一定速度で動いてくれればまだマシである。しかし、目を見張る速さで動いたかと思うと、ピタリと静止する。そしてまた急に動き出す。この静止している時間がたまらない。次にどう動くのか。ゴクリとつばを飲むようなこの怖さと緊張感は、そんじょそこらのホラー映画やお化け屋敷では味わえないほどである。
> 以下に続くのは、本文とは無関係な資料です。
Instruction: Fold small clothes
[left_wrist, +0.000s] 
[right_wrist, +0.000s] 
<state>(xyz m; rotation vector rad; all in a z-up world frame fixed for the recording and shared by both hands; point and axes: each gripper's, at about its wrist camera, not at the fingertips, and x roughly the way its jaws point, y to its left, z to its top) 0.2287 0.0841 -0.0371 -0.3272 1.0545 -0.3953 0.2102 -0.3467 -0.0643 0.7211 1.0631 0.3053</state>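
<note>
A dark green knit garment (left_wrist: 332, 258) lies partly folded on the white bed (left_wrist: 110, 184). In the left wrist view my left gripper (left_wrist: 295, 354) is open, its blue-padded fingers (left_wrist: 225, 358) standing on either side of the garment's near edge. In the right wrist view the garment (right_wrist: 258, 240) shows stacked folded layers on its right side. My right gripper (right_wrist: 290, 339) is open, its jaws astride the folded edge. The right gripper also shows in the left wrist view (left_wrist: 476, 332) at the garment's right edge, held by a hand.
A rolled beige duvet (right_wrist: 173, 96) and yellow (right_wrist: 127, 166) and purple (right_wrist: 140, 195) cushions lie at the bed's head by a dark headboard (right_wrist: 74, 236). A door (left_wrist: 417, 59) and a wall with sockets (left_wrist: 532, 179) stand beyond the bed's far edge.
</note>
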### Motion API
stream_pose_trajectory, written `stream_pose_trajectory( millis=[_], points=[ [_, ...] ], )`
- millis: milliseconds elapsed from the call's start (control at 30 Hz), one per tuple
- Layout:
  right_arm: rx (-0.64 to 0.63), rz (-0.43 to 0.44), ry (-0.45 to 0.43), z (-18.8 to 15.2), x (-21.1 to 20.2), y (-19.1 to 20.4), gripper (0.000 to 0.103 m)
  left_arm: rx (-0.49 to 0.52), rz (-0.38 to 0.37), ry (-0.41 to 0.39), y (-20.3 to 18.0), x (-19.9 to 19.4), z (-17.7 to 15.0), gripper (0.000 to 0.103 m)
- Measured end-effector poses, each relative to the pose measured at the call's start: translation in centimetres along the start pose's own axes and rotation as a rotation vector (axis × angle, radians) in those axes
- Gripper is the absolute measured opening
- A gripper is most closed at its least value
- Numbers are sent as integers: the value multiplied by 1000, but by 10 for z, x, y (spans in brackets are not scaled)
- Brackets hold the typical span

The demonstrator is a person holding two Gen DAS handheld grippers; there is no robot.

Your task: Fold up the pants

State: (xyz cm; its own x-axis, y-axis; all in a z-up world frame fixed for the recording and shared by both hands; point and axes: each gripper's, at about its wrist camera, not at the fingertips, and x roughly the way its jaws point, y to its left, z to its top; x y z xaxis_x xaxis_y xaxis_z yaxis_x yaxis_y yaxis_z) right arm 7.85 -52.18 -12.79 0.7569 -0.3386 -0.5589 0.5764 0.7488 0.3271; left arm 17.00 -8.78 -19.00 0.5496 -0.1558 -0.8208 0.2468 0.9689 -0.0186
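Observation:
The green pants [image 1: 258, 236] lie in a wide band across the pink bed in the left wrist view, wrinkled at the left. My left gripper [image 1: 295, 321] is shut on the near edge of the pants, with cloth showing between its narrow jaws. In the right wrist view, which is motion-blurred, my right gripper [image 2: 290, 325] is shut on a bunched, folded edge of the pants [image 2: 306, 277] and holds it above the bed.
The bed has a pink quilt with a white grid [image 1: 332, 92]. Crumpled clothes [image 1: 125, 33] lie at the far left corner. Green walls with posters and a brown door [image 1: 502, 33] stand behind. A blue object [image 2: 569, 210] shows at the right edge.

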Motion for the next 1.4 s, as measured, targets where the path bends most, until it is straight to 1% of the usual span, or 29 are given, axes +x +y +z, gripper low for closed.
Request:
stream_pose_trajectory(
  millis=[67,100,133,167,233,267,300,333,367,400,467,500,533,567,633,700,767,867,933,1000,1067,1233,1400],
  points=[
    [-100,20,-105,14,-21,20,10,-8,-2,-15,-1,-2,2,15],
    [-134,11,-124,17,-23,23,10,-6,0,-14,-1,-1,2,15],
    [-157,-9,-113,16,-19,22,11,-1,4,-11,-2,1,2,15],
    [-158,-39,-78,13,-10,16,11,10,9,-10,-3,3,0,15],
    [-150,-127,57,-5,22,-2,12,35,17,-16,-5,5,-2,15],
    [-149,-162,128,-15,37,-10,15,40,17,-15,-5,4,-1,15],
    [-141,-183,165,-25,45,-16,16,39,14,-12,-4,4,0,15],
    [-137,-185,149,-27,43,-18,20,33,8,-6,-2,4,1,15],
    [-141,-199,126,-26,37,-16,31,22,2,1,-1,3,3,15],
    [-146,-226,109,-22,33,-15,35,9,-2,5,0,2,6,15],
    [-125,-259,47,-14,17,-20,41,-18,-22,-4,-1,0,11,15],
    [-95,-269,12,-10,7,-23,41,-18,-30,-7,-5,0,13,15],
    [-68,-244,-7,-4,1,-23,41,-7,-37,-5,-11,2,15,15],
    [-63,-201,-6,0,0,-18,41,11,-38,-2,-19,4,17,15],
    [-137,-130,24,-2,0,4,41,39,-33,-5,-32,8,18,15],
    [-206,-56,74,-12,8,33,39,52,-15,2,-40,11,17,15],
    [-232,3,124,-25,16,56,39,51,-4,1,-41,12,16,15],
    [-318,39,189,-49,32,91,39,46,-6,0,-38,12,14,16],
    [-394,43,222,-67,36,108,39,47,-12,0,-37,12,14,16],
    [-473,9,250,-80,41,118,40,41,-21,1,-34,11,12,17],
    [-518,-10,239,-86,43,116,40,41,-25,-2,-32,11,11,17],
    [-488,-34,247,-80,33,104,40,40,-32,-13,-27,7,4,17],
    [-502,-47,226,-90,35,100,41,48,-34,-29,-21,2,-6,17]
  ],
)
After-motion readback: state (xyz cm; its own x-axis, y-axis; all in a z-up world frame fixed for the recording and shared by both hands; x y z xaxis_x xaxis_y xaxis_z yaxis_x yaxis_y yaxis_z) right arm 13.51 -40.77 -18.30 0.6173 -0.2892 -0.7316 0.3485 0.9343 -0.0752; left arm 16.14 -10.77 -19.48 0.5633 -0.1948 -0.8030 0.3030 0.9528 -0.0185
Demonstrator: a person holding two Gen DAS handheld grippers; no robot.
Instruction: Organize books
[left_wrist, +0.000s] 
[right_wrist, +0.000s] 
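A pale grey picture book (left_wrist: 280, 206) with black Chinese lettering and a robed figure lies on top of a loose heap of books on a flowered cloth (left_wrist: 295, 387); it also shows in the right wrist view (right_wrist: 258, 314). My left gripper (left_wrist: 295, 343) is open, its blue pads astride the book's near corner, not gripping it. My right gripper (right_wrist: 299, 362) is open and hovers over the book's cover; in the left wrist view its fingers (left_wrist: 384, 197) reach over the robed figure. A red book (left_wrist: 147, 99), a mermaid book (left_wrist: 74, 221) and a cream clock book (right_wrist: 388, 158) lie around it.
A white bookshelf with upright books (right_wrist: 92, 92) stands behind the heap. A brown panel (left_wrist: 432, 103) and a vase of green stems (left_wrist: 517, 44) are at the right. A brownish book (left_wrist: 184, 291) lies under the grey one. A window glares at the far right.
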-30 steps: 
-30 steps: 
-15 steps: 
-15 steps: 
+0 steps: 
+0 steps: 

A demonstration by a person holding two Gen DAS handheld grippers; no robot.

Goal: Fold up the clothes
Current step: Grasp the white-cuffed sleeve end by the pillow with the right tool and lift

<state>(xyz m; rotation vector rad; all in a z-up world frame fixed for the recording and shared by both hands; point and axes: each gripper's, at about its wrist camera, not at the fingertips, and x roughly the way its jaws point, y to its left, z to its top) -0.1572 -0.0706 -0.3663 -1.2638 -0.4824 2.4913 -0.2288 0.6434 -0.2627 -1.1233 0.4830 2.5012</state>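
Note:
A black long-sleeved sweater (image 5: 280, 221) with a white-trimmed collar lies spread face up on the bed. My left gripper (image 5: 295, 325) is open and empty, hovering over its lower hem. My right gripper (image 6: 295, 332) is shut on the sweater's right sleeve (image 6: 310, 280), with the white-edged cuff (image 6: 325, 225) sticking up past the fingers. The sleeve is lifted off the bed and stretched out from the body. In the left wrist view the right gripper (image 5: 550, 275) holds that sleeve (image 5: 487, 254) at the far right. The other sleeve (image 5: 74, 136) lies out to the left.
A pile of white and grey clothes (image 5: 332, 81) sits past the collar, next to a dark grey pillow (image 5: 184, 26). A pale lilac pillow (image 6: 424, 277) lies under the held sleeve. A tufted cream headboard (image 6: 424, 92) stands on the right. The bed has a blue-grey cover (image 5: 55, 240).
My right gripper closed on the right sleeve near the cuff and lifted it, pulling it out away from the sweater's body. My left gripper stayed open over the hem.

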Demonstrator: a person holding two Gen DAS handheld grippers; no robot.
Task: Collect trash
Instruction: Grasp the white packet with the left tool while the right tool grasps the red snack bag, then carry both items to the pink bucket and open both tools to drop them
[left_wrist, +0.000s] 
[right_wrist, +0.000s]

そんな「ゴキブリ」を集めた展覧会が開催されるという。
場所は山口県周南市。弊社の地域ブランド調査によれば、2014年度の認知度は1000自治体中849位、魅力度は602位。決してメジャーな自治体ではない。読者の中にも全く知らない方、何のイメージも湧かない方も少なくないだろう。
そういう現状を憂えてかそうでないのか、恐るべき展覧会の開催に踏み切ったのが、この周南市内にある徳山動物園である。
(↑ チラシの下部分は自粛します。関心のある方はGoogle検索などしてみてください)
チラシによると、
・世界のゴキブリ大集合
・え!?ゴキブリとふれあい体験
・巨大ゴキブリほいほい 気分はゴキブリ、入っちゃおう
・ゴキブリレース! 1位のゴキブリを当てろ
・謎のヒーロー ゴキブリキングがやってくる
何とも突き抜けた企画ばかりである。ゴキブリとのふれあい体験と言われても、ふれあいたい人が存在するのだろうか? ゴキブリキングのきぐるみは、いったいいくらしたんだろうか? 数々の「?」が頭のなかで繰り返される。
開催期間は7/18~8/31。
行こうと思えば行けないことはない。いや、むしろ行くべきではないのか。きっと人生で一度しか味わえない体験が待っているはずだ。
絶対に出会いたくないモノたちに心惹かれはじめている自分に気づく。
おそらくこれこそが徳山動物園の狙いなのであろう。
ちなみにこの徳山動物園、去年の夏も同様の企画をやっていたようだ。去年は「続・ぞくぞく!ふしぎ動物キモだめし」。「続」とあるからには、一昨年もやっていたのかもしれない。恐るべし徳山動物園である。
私の中で、「山口県周南市」の存在がいきなり何十倍にも大きくなったニュースであった。ご興味のある読者には、ぜひチャレンジしていただきたい。